The really interesting thing is that microscopic examination of the refrozen water revealed several types of bacteria. This strongly suggests that the lake may harbour bacteria capable of living under extreme conditions of cold and pressure and completely cut off from air and sunlight.

If this turns out to be the case, it enhances the exciting possibility that similar life may exist in the ice-covered oceans that have been discovered on Europa and Calisto, two moons of Jupiter.

Investigators are now excitedly preparing to send a probe down into the liquid waters of Lake Vostok. The 3km-long ice core ended 120 metres above the liquid water. Great care must now be taken to ensure that probing the lake does not introduce any contamination into this unique environment.

A mechanism must also be devised to get samples from the lake up to the surface for detailed laboratory examination, again in a manner that does not allow contamination to enter Lake Vostok.
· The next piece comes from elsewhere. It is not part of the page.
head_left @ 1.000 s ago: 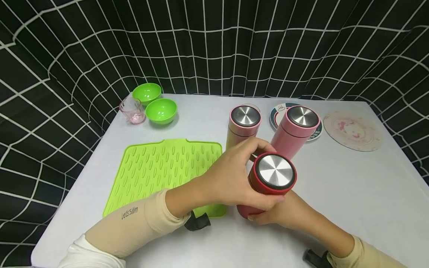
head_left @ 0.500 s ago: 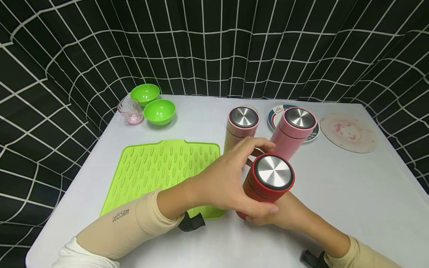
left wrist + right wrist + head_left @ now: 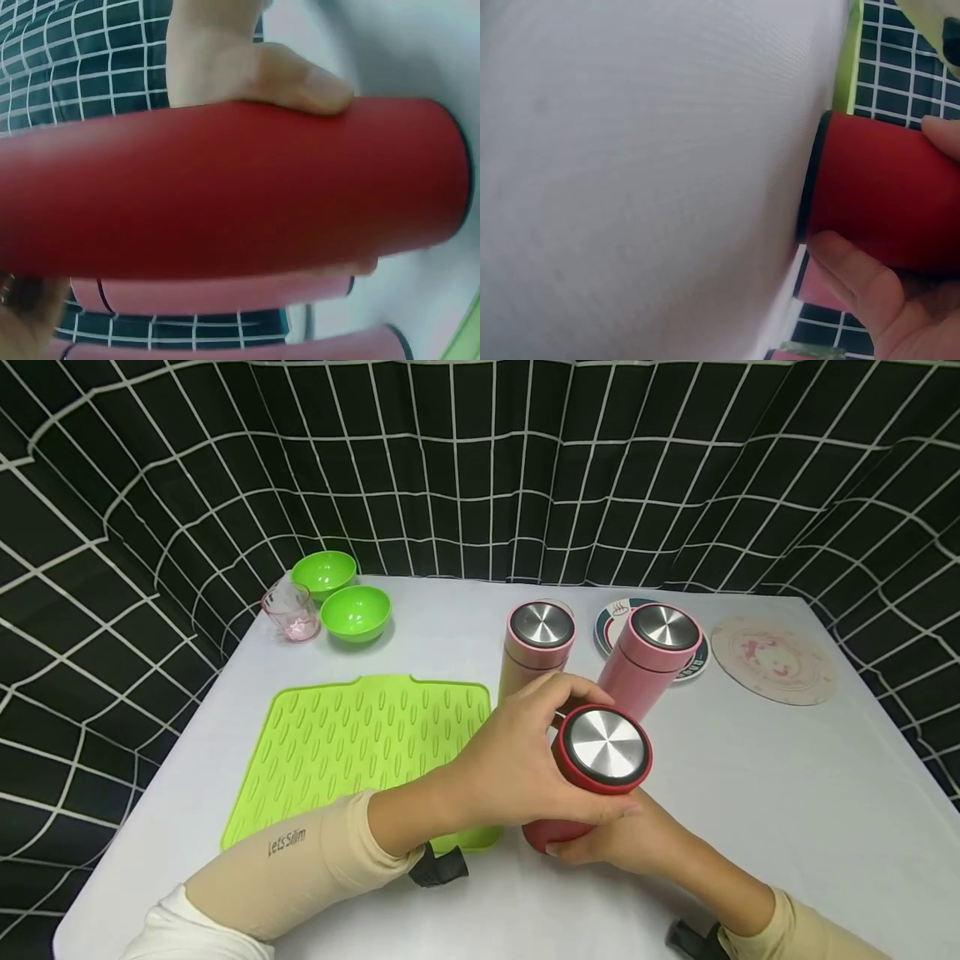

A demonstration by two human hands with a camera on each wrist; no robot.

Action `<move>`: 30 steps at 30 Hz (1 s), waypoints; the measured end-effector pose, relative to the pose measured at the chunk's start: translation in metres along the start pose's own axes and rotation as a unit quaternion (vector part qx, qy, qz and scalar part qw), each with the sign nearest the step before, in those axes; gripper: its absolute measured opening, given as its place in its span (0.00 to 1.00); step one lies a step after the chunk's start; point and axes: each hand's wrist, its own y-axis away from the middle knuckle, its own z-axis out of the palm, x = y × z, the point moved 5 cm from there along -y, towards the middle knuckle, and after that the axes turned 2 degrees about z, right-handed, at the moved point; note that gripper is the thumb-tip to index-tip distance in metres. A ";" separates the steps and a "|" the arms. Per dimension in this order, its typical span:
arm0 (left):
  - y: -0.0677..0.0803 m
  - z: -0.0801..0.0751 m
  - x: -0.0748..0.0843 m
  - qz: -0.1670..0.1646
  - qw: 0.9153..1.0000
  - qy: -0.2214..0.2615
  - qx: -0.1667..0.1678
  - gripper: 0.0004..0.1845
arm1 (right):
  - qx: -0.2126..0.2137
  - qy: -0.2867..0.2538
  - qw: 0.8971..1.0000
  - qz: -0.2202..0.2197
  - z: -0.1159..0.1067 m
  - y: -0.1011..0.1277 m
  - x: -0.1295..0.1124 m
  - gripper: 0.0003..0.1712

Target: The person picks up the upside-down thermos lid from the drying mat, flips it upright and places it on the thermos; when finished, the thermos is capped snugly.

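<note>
A red thermos (image 3: 576,835) with a brushed silver top (image 3: 606,746) stands near the middle of the table, leaning slightly in the head view. Around its lid curl the thumb and fingers of my left hand (image 3: 525,768). Lower down, my right hand (image 3: 637,843) grips the body from the right, its thumb in front. In the left wrist view the red thermos (image 3: 240,187) fills the middle, with my right thumb (image 3: 315,86) along its lower part. The right wrist view shows the dark base rim (image 3: 814,180) close to the white tabletop.
Just behind stand a pale pink thermos (image 3: 536,664) and a pink thermos (image 3: 645,668). A patterned plate (image 3: 611,618) and a round mat (image 3: 772,660) lie farther right. Left are a green drying mat (image 3: 360,735), two green bowls (image 3: 356,612) and a pinkish glass (image 3: 292,612).
Half a second ago my left fingers were looser and more spread around the lid; now they wrap it closer. My right hand keeps its hold low on the thermos.
</note>
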 end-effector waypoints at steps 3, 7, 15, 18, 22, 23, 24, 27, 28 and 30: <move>-0.005 -0.001 -0.005 0.010 0.998 0.061 -0.013 0.37 | 0.005 0.016 1.000 0.017 -0.001 0.000 0.003 0.37; -0.007 0.001 -0.012 -0.023 0.987 0.144 -0.073 0.38 | 0.005 0.020 1.000 0.008 -0.003 0.000 0.004 0.36; 0.004 -0.002 0.001 0.013 0.999 -0.002 0.050 0.40 | -0.011 0.021 1.000 -0.014 -0.002 -0.002 0.003 0.34; -0.001 -0.003 -0.008 0.007 0.997 0.082 0.009 0.39 | -0.007 0.020 1.000 -0.007 -0.003 -0.003 0.005 0.35; -0.010 0.002 -0.025 -0.033 0.979 0.181 -0.090 0.42 | -0.002 0.021 1.000 0.008 -0.005 -0.001 0.008 0.35; -0.010 0.003 -0.027 -0.038 0.975 0.193 -0.105 0.42 | -0.002 0.023 1.000 0.011 -0.005 0.000 0.008 0.35; -0.010 0.004 -0.027 -0.036 0.976 0.187 -0.108 0.42 | -0.001 0.024 1.000 0.010 -0.005 0.000 0.008 0.35; -0.004 0.004 -0.019 -0.010 0.993 0.097 -0.063 0.43 | -0.011 0.015 1.000 -0.012 -0.004 0.000 0.006 0.33; -0.001 0.004 -0.015 -0.001 0.998 0.061 -0.035 0.43 | -0.014 0.012 1.000 -0.017 -0.003 -0.001 0.005 0.32; 0.004 0.004 -0.007 0.017 1.000 0.004 0.023 0.42 | -0.019 0.010 0.999 -0.028 -0.002 -0.002 0.002 0.30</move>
A further consideration also arises. If Lake Vostok harbours bacterial life, this life has been evolving for the past million years in a unique environment, sealed off from the surface of the Earth.

The human immune system would never have encountered such a bacterium, and if it were toxic to humans we would have no defences against it. The greatest care must therefore be taken to ensure that any such bacterium does not escape into the environment when it is raised from its deep, cold, dark world.

It will take several years to design the scientific study of Lake Vostok. Biologists around the world await the results with bated breath.

(William Reville is a Senior Lecturer in Biochemistry and Director of Microscopy at UCC.)